Tuesday, August 13, 2013

What are Advanced Persistent Threats



Advanced Persistent Threat or APT is the latest buzzword for the newer cybersecurity attacks where some bad piece of code gets downloaded to your computer without your explicit knowledge and then it stays around to be used by a remote attacker to do whatever they want to do -- usually spread to other systems and to steal interesting information from your and your organization’s systems. Here’s how an APT typically work.

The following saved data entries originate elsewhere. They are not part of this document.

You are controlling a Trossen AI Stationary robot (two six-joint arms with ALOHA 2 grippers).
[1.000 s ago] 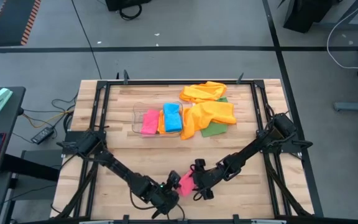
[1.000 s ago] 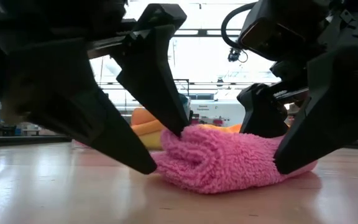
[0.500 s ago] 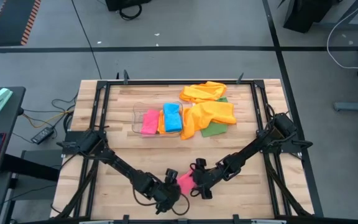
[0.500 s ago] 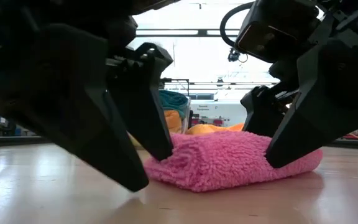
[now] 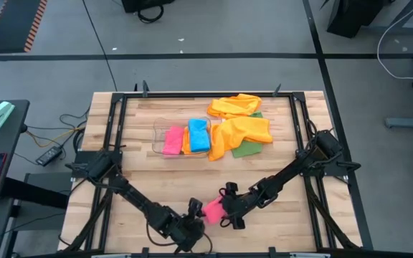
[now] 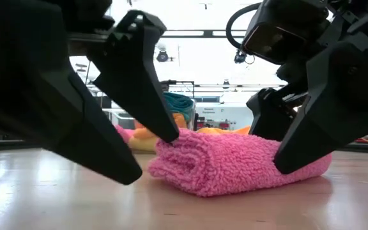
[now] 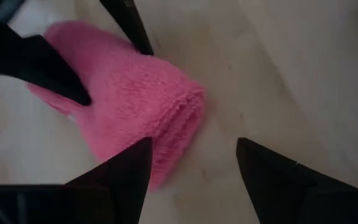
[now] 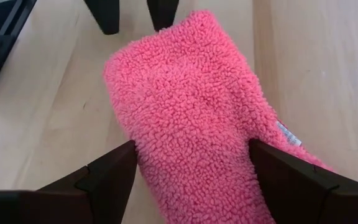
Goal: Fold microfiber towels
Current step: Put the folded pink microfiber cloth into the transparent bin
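Folded pink microfiber towel (image 5: 213, 209) on wooden surface (image 5: 142, 172), right gripper (image 5: 227, 213) spread wide astride one end, left gripper (image 5: 194, 217) parted, one finger touching opposite end

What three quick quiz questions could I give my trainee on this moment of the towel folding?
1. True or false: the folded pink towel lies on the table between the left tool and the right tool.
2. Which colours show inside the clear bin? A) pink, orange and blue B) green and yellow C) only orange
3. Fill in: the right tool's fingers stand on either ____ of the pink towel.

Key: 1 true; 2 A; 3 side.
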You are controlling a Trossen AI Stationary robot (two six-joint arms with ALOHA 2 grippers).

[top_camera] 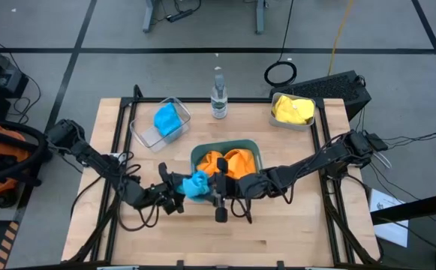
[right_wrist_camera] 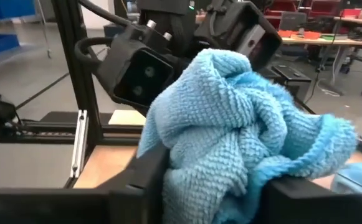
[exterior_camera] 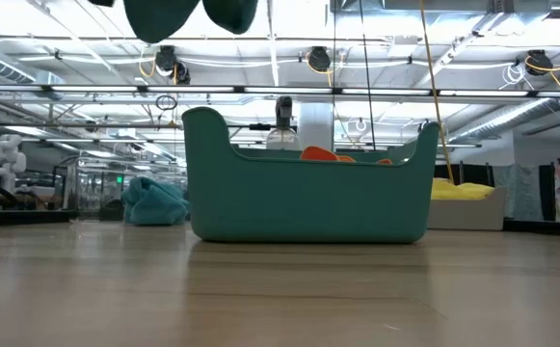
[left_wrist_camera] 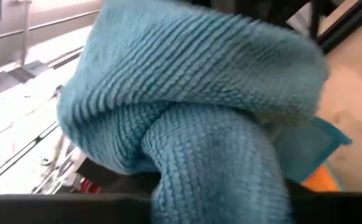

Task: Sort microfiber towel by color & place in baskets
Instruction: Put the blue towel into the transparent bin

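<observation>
Both grippers meet at a bunched blue microfiber towel [top_camera: 196,184] just in front of the teal basket [top_camera: 195,155], which holds orange towels [top_camera: 229,162]. The left gripper [top_camera: 181,189] and right gripper [top_camera: 211,187] each have fingers against the cloth; whether either is clamped cannot be told.

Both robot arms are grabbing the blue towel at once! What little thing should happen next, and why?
Probably the right gripper should let go, so the left gripper can carry the blue towel to the clear basket. That basket already holds a blue towel, the teal basket holds orange ones, and the pale grey basket holds yellow. The left arm is on the clear basket's side.
</observation>
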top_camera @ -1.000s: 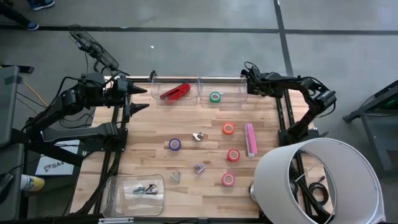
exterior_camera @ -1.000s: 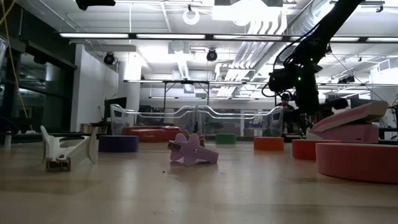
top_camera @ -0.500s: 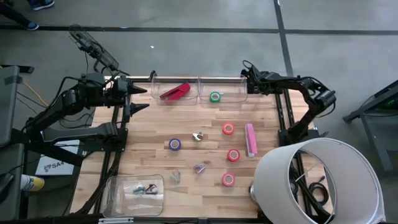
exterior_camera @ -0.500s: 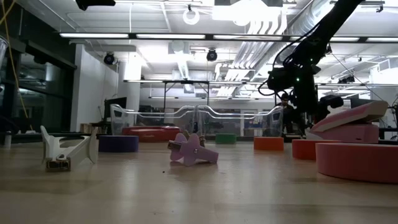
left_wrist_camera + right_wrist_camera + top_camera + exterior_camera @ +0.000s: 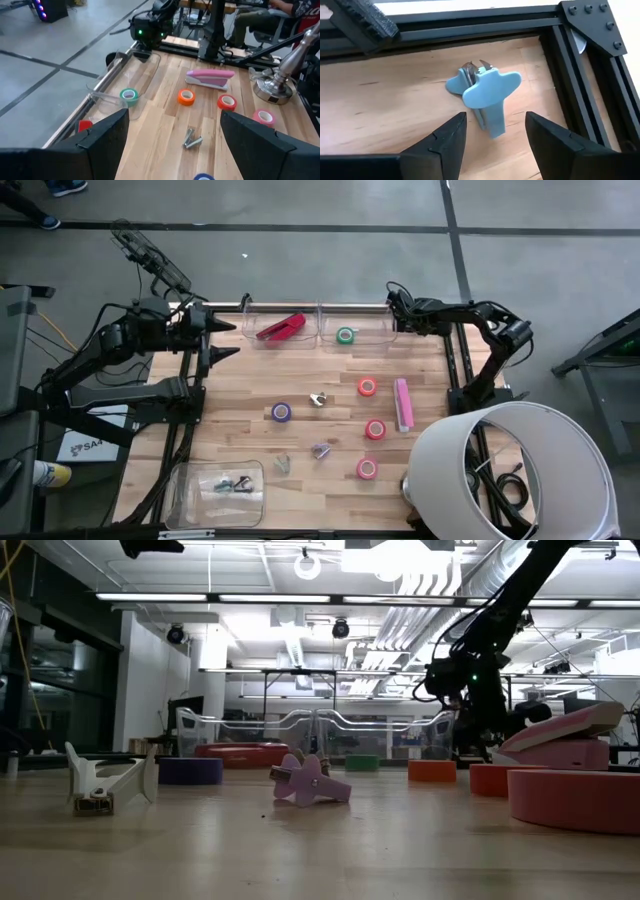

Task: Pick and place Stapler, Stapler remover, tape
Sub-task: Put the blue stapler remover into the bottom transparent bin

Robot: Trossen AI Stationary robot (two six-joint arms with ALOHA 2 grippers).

For a targeted attack, an attacker may gather information from public sources such as Facebook, Twitter, LinkedIn, etc and send you a targeted email, enticing you to open a document or perhaps click on a link. Once you do that, the malicious code embedded in the document or the web page will run (assuming your browser or the application such as Acrobat or Microsoft Word has the vulnerability that the malicious code can exploit). You won’t see anything unusual when this happens.

The malicious code would gather some basic information about your system and contact a command-and-control server to basically let the attacker know that it’s now in your system. The malicious code is usually a “remote access tool” or RAT through which the attacker can do various things on your system. Sometimes, the initial code may download the remote access tool and install it on your system in such a way that when you reboot your system, the RAT will run again. That’s how it’s “persistent.”

From this point on, the malicious remote access tool would periodically contact the command-and-control server and act on commands that it receives from the remote attacker. Some of these commands may be to scout your organization’s network and send out more emails to spread the remote access tool to other systems and also to get your data out to other servers from where the attacker can easily retrieve the information.

The existence of unknown vulnerabilities in software makes it hard to protect against such advanced persistent threat attacks, but they do have some common behavior that may help us detect and, perhaps, even stop an attack as it’s happening. More on that later.